From UPSC perspective, the following things are important :
Prelims level : NATO
Mains level : Paper 2- Disruption in Central Asia and role of Russia
Vladimir Putin, who annexed Crimea in 2014 has now mobilised some 100,000 troops on the Ukraine border.
How insecurity and history plays role in Russia’s actions
- Russia, the world’s largest country by land mass, lacks natural borders except the Arctic Ocean in the north and the Pacific in the far east.
- Its vast land borders stretch from northern Europe to Central and north east Asia.
- The country’s heartland that runs from St. Petersburg through Moscow to the Volga region lies on plains and is vulnerable to attacks.
- In the last two centuries, Russia saw two devastating invasions from the west — the 1812 attack by Napoleonic France and the 1941 attack by Nazi Germany.
- After the Second World War, Russia re-established its control over the rim land in Eastern Europe and Central Asia, which it hoped would protect its heartland.
- But the disintegration of the Soviet Union threw its security calculations into disarray, deepening its historical insecurity.
NATO’s expansion after disintegration of the Soviet Union
- When the Soviet Union collapsed, Russia lost over three million square kilometres of sovereign territory.
- In the last months of the Soviet Union, the West promised that the North Atlantic Treaty Organization (NATO) would not “expand an inch to the east”.
- The United States and the United Kingdom repeated the pledge after the collapse of the Soviet Union.
- But despite the promises, NATO continued expansion.
- In March 1999, in the first enlargement since the end of the Cold War, the Czech Republic, Hungary and Poland (all were members of the Soviet-led Warsaw Pact) joined NATO.
- Five years later, seven more countries — including the three Baltic countries of Estonia, Latvia and Lithuania, all of which share borders with Russia — were taken into the alliance.
- Russia felt threatened but was not able to respond.
- But in 2008, when the U.S. promised membership to Georgia and Ukraine in the Bucharest summit, Russia, which was coming out of the post-Soviet retreat, responded forcefully.
How Russia see NATO expansion as threat to its dominance on Black Sea
- Turkey, Bulgaria and Romania, all Black Sea basin countries, are NATO members.
- Ukraine and Georgia are the other countries that share the Black Sea coast, besides Russia.
- Russia was already feeling squeezed on the Black Sea front, its gateway to the Mediterranean Sea.
- If Ukraine and Georgia also join NATO, Russia fears that its dominance over the Black Sea would come to an end.
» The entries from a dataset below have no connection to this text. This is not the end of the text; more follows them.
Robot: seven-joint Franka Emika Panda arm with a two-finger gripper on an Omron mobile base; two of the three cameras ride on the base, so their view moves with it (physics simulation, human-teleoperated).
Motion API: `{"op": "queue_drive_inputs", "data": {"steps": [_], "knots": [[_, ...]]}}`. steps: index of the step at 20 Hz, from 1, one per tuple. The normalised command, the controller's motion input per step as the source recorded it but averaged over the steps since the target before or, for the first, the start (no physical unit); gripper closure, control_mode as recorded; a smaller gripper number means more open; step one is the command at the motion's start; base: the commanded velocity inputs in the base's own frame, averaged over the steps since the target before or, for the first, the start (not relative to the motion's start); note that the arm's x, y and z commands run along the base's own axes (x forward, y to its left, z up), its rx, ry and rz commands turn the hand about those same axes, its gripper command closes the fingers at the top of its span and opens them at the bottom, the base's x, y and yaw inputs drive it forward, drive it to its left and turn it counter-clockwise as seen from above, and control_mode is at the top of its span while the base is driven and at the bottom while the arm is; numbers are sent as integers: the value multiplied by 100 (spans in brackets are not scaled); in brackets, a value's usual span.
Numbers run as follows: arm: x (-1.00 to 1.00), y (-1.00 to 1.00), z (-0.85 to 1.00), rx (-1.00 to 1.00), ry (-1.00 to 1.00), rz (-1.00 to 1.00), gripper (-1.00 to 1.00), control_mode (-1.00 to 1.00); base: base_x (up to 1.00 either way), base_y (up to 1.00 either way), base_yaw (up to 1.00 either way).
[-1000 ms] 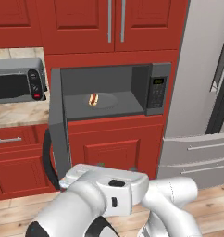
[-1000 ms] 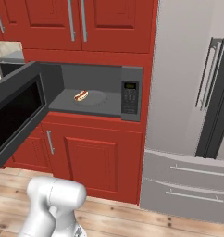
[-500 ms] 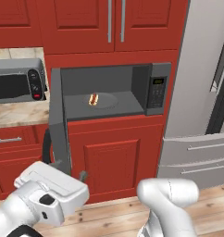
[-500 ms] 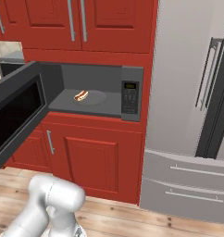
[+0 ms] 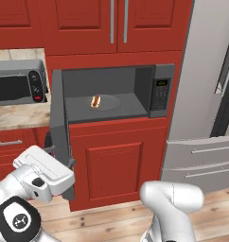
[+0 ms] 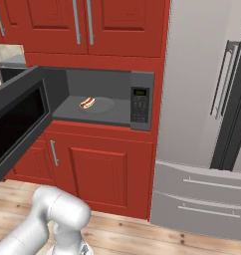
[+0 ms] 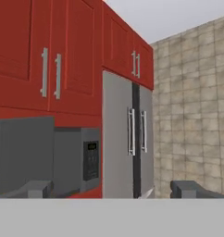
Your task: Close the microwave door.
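Note:
The microwave [image 5: 111, 90] is built into the red cabinetry, its gray cavity open with a hot dog [image 5: 94, 101] on the turntable and a keypad [image 5: 160, 94] on the right. The microwave door [image 5: 59, 132] stands swung out to the left and shows edge-on in the left base view. From the right base view its black window [image 6: 18, 124] faces me. My gripper [image 5: 68, 172] is low at the left, right beside the door's outer edge. It is open, with the fingertips [image 7: 36, 188] wide apart and nothing between them. Whether it touches the door is unclear.
A silver toaster oven [image 5: 17, 87] sits on the counter left of the microwave. A steel fridge [image 6: 207, 124] fills the right side. Red cabinet doors [image 5: 116, 156] lie below the microwave, above a wooden floor [image 6: 142, 239]. My white arm [image 5: 171, 203] rises at the bottom.
My hand has swung from the lower middle to the left and risen a little, ending beside the open door's edge. The door and microwave have not moved.

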Motion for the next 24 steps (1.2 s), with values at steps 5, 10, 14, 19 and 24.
{"op": "queue_drive_inputs", "data": {"steps": [5,10,14,19,24], "knots": [[12,-15,-8,0,0,-4,-100,-100,0,0,0],[-2,-17,-1,0,-1,-11,-100,-100,0,0,0],[-36,44,0,0,-14,0,-100,-100,0,0,0],[9,88,-3,-2,-3,0,-100,-100,0,0,0],[91,86,-41,0,0,1,-100,-100,0,0,0]]}}
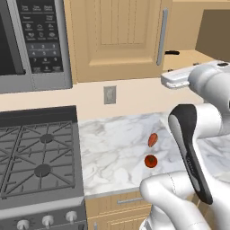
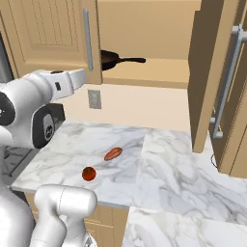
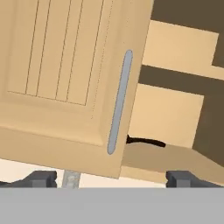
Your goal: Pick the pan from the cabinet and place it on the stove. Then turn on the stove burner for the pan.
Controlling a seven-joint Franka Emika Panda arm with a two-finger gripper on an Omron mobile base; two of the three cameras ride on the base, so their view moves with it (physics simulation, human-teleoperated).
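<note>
The pan sat on the cabinet shelf at upper centre, half hidden behind the closed door, which the gripper, fingers wide and empty, risked striking.

We see the cabinet as matt tan wood with a smooth grey metal bar handle. The bench looks like polished white-grey marble, the stove grates like matt dark cast iron, and the pan is dull black.
</note>
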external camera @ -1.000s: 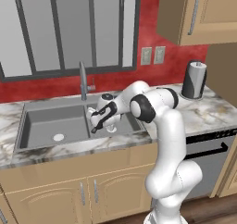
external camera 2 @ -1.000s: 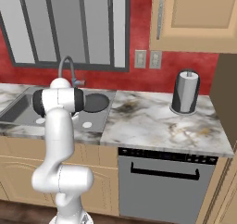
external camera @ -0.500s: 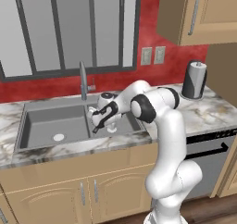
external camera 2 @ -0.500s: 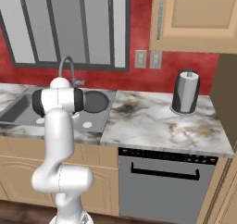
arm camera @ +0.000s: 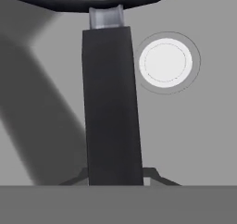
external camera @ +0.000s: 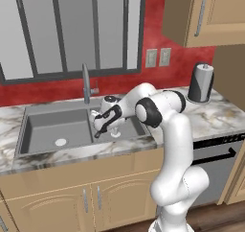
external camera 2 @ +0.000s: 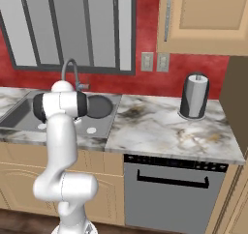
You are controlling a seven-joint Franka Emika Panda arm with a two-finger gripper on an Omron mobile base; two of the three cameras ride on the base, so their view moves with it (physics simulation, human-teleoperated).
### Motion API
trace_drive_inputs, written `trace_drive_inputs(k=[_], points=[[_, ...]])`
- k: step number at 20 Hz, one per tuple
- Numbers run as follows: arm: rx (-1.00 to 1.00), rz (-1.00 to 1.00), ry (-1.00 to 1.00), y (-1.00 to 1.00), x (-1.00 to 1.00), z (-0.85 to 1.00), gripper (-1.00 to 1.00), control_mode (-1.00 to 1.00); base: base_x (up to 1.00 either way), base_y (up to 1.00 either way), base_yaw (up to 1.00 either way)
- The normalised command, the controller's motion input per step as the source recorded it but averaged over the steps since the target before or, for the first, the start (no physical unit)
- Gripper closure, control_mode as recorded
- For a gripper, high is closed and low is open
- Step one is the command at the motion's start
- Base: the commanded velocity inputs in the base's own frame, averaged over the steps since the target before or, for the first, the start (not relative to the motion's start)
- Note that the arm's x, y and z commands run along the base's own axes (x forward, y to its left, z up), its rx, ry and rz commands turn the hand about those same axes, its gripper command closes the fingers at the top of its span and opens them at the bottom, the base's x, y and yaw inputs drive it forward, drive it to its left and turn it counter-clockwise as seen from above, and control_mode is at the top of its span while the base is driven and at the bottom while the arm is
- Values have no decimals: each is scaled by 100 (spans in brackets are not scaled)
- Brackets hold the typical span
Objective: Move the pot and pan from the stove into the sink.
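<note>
The gripper [external camera: 101, 126] was seen over the sink [external camera: 45, 130], just right of the divider between the basins and in front of the faucet [external camera: 85, 84]; its jaws were nearly closed, clamped on the long black handle [arm camera: 111, 102] of the pan [external camera 2: 98, 106]; in the hand view the handle ran up from between the fingertips to a short metal neck and the dark rim of the pan at the top edge. The pan was held within the right basin, its round dark bowl visible in the right base view beside the arm's elbow; whether it touched the basin floor could not be told. The white drain [arm camera: 165, 63] of that basin lay just beside the handle. A paper-towel holder [external camera: 200, 82] stood on the counter [external camera 2: 164, 126] well right of the sink.
</note>
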Motion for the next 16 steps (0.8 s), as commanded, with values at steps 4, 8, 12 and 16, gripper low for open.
trace_drive_inputs(k=[4,8,12,16], points=[[21,0,-4,0,-20,3,100,-100,0,0,0],[24,0,-3,-7,-29,0,100,-100,0,0,0],[8,0,0,-1,-5,0,100,-100,0,0,0],[14,0,0,-18,0,-12,100,-100,0,0,0]])
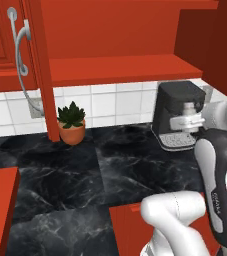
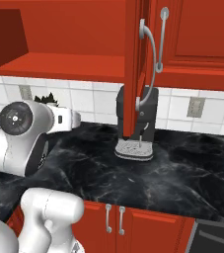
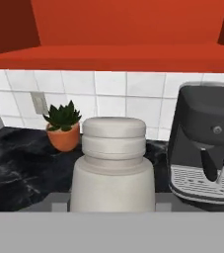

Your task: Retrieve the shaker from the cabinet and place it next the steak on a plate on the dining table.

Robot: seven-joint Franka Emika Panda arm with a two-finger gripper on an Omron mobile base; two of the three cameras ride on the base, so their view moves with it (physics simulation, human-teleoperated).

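Above the black marble counter [image 1: 60, 175], open red cabinet [image 1: 40, 65] with door swung out edge-on, curved silver handle [image 2: 150, 64] facing outward. Against the tiled wall, dark coffee machine [image 3: 207, 143]; left of it in the hand view, potted plant [image 1: 71, 122] in an orange pot. Closest to the hand camera, shaker [image 3: 113, 165], upright, clamped in the gripper [image 1: 191, 120], held over the counter in front of the coffee machine.

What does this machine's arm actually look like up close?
The arm is made of glossy white rounded shells with dark grey or black bands at the joints. One joint ends in a round dark cap. Small grey lettering runs along a dark strip. No loose cables show.
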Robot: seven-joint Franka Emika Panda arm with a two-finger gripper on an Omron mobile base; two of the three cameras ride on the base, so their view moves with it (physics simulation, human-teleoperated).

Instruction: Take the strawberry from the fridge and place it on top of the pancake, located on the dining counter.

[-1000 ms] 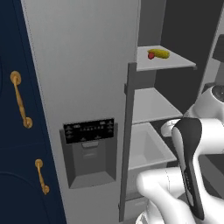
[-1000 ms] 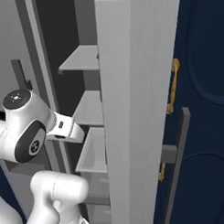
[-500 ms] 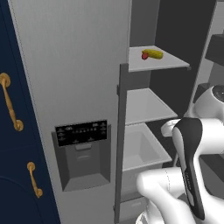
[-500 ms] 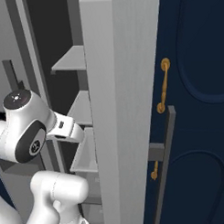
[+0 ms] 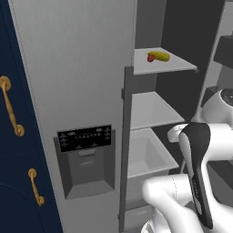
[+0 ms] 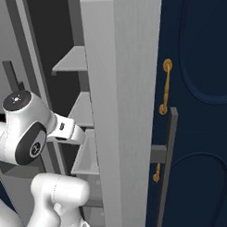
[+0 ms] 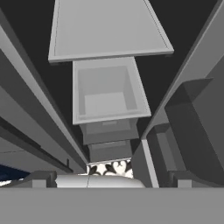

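Observation:
The fridge [image 5: 68, 68] stands with its right door [image 6: 124, 110] swung open, pale shelves showing inside. A tiny red strawberry [image 5: 150, 58] lies on the top shelf [image 5: 164, 66], touching a yellow elongated item [image 5: 161, 56]. My arm is folded low in front of the opening, well below that shelf. Its white hand [image 6: 68, 131] reaches toward the shelves, and the door's edge hides the fingers, so their state is unclear. The hand view looks down on a lower shelf [image 7: 107, 28] and a bin [image 7: 107, 92]. The pancake and the dining counter are out of view.
The left fridge door carries a dark dispenser panel [image 5: 85, 139]. Navy cabinets with brass handles flank the fridge on both sides [image 5: 10, 111] [image 6: 198, 84]. The open door's dark handle [image 6: 166, 164] stands close on my right. A middle shelf [image 5: 150, 111] and a bin [image 5: 148, 157] sit under the top shelf.
Both base views have shifted slightly, with the fridge sliding a little left in the picture: the camera moved. The arm keeps the same folded pose and the strawberry lies still.

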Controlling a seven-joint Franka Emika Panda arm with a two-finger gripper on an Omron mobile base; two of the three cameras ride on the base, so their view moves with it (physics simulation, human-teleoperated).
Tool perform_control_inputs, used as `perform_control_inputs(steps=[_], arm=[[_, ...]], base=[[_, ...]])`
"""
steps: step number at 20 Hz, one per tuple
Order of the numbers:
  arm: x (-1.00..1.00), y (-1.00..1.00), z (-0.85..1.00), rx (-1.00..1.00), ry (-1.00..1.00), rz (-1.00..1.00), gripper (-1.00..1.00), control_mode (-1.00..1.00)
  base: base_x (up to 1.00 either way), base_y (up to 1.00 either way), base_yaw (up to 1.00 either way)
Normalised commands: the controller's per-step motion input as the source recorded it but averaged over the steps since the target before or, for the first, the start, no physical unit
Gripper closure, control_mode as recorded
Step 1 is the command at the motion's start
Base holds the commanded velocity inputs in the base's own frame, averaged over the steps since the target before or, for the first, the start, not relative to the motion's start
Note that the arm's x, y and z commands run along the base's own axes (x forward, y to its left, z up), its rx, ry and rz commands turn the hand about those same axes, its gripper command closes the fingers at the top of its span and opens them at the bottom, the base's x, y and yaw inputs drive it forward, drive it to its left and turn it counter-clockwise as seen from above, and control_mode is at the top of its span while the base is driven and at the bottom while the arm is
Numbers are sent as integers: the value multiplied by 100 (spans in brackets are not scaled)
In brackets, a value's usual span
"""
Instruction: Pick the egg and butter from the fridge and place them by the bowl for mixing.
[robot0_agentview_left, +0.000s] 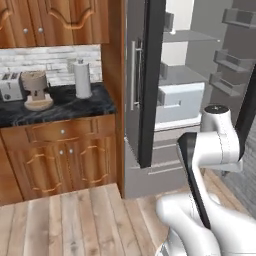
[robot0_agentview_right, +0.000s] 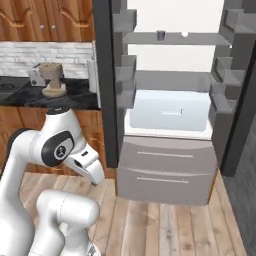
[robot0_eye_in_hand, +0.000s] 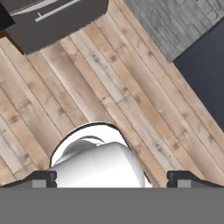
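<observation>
The white arm (robot0_agentview_right: 55, 150) is folded low in front of the open fridge (robot0_agentview_right: 170, 100), its hand aimed down at the wooden floor (robot0_eye_in_hand: 109, 87). The jaws (robot0_eye_in_hand: 112, 178) are released, spread wide with nothing between them. The egg (robot0_agentview_right: 185, 34) rests on the upper fridge shelf at twelve o'clock, well apart from the jaws. No writing is legible.

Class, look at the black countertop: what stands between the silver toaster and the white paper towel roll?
A brown coffee machine on the counter, seen in the left base view.
</observation>
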Motion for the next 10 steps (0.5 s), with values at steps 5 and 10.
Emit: perform_control_inputs(steps=[5, 10], arm=[[0, 0, 0, 0, 0, 0, -100, 100], [0, 0, 0, 0, 0, 0, -100, 100]], base=[[12, -98, 45], [27, -72, 30]])
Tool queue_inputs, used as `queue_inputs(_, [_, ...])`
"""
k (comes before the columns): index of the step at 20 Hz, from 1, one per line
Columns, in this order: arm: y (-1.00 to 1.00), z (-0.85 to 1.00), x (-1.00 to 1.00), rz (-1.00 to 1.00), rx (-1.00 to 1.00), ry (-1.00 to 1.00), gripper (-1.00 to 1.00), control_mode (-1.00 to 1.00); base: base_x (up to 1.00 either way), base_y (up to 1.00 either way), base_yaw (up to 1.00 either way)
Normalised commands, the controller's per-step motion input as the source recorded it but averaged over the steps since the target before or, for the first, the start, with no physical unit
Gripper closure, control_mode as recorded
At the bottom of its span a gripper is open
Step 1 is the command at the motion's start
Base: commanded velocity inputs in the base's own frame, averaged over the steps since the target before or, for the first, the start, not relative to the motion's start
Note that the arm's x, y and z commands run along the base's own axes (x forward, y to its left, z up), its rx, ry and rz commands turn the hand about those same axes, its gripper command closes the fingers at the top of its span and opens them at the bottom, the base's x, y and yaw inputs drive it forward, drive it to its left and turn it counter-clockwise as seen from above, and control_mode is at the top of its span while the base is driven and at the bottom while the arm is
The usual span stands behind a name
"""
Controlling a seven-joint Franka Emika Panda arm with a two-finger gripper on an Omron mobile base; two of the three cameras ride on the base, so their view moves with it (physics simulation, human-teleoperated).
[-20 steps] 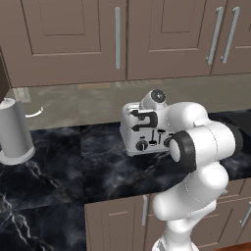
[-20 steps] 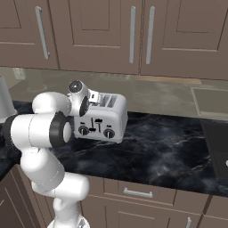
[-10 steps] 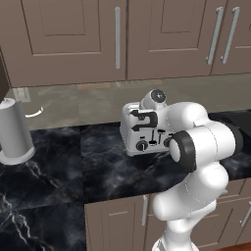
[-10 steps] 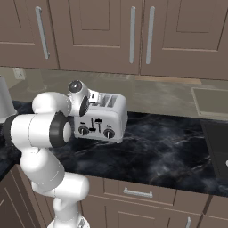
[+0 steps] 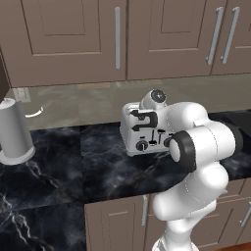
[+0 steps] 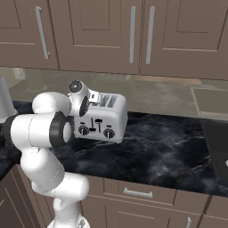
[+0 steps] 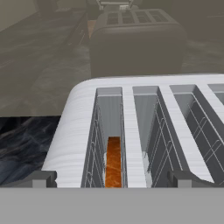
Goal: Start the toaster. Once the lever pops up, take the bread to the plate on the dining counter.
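A rendered kitchen: brown wall cabinets (image 5: 73, 39) with bar handles, black marble table (image 6: 164, 151), silver toaster (image 6: 100, 122), grey canister (image 5: 14, 132).

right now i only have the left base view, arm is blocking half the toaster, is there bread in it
Observer: Yes. The hand view shows the bread sitting low in the leftmost slot of the toaster.
Operator: other slots?
Observer: In the hand view, the slots beside it look bare: just wire guides inside.
Operator: gripper open or shut
Observer: Open. The gripper hangs above the slots, its fingertips wide apart on either side of the bread's slot.
Operator: can you see the front controls clear
Observer: Yes, the right base view shows the toaster's front: two black knobs with black sliders between them.
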Motion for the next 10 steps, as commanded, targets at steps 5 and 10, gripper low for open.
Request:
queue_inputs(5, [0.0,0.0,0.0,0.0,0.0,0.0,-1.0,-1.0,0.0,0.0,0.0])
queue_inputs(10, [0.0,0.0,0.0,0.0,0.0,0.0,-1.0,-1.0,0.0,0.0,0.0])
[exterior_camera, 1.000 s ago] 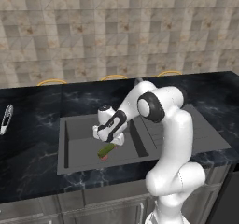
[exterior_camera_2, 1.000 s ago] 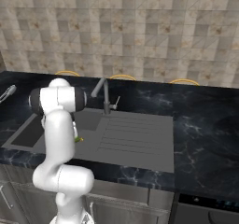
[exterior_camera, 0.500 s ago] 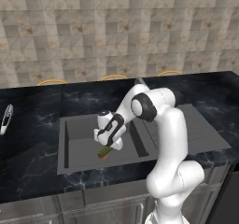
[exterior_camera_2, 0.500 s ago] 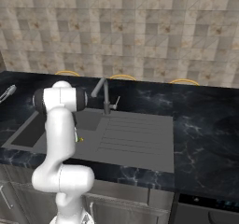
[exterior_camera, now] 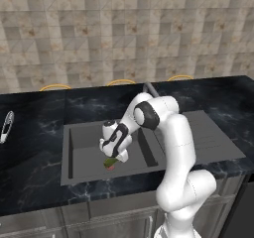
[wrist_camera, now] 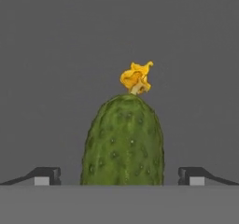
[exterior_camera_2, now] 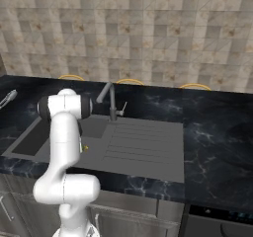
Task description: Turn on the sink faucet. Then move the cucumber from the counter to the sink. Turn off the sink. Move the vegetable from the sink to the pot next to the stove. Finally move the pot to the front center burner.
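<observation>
Cucumber (wrist_camera: 123, 139) lies in the sink (exterior_camera: 79, 152), gripper (wrist_camera: 119, 176) wide open astride it. Lifting out, pot and burner steps look undone.

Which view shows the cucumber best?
Hand view: the cucumber sits large and centred between the open gripper tips, yellow flower end visible. Left base view shows a small bit of it under the hand in the sink; right base view, a yellow speck beside the arm.

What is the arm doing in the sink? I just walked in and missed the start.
The robot's open hand is reaching down into the sink, straddling the cucumber that lies on the basin floor. Its fingertips stand on either side of the cucumber without gripping it. The faucet stands behind, on the black counter.
</observation>
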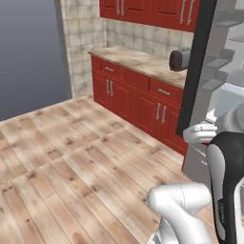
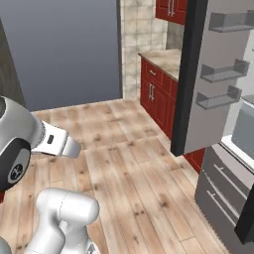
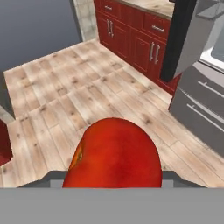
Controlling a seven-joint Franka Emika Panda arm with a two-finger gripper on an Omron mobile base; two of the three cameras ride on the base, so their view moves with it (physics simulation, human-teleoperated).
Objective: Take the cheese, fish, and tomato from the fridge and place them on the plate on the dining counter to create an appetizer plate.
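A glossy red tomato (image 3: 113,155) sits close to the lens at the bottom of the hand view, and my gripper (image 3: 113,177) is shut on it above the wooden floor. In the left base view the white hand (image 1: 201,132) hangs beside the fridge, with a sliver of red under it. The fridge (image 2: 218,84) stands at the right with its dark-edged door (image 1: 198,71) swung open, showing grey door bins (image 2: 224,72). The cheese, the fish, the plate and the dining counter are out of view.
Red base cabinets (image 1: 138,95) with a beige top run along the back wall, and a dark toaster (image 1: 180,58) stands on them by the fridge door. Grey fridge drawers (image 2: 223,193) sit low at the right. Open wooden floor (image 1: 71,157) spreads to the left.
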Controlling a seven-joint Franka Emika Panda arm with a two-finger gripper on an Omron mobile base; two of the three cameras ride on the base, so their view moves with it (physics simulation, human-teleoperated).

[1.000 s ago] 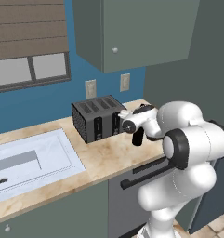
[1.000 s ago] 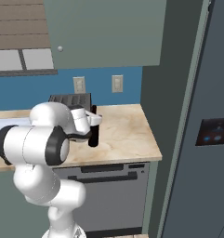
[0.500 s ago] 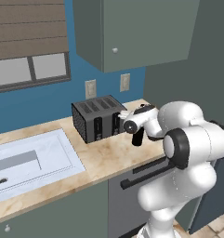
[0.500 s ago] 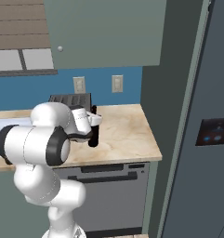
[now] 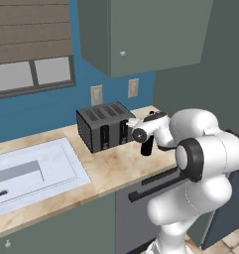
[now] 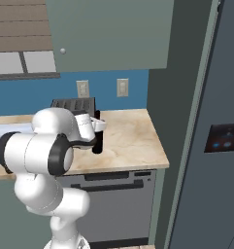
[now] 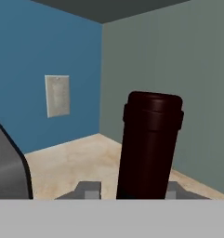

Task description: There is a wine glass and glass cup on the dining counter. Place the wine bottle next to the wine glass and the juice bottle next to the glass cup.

- So, in 2008, Mr. Putin sent troops to Georgia over the separatist conflict in South Ossetia and Abkhazia.
- In 2014, when the Kremlin-friendly regime of Ukraine was toppled by pro-western protesters, he moved to annex the Crimean peninsula, expanding Russia’s Black Sea coast, thereby protecting its fleet based in Sevastopol in Crimea.
Restoring the rim land
- In recent years, Mr. Putin has tried to turn every crisis in the former Soviet region into a geopolitical opportunity.
- South Ossetia and Abkhazia, the self-proclaimed republics that broke away from Georgia, are controlled by Russia-backed forces.
- In 2020, when protests erupted in Belarus after a controversial presidential election, Mr. Putin sent assistance to the country to restore order.
- In the same year, Russia sent thousands of “peacekeepers” to end the war between Armenia and Azerbaijan.
- Earlier this year, Belarus leader Alexander Lukashenko, with Mr. Putin’s backing, manufactured a migrant crisis on the Polish border of the European Union.
- This month, when violent unrest broke out in Kazakhstan, the largest and wealthiest country in Central Asia, its leader turned to Russia for help.
How do geopolitical circumstances favour Russia?
- The U.S.’s ignominious withdrawal from Afghanistan has left the Central Asian republics deeper in the Russian embrace.
- Europe is very much dependent on Russian gas, which limits its response.
- For years, the West, the winner of the Cold War, discounted Mr. Putin.
- Having failed to defeat the Taliban in Afghanistan, NATO is unlikely to pick a war with Russia over Ukraine.
By destabilising Georgia and Ukraine and re-establishing Russia’s hold in Belarus, Caucasus and Central Asia, Moscow has effectively stalled NATO’s further expansion into its backyard.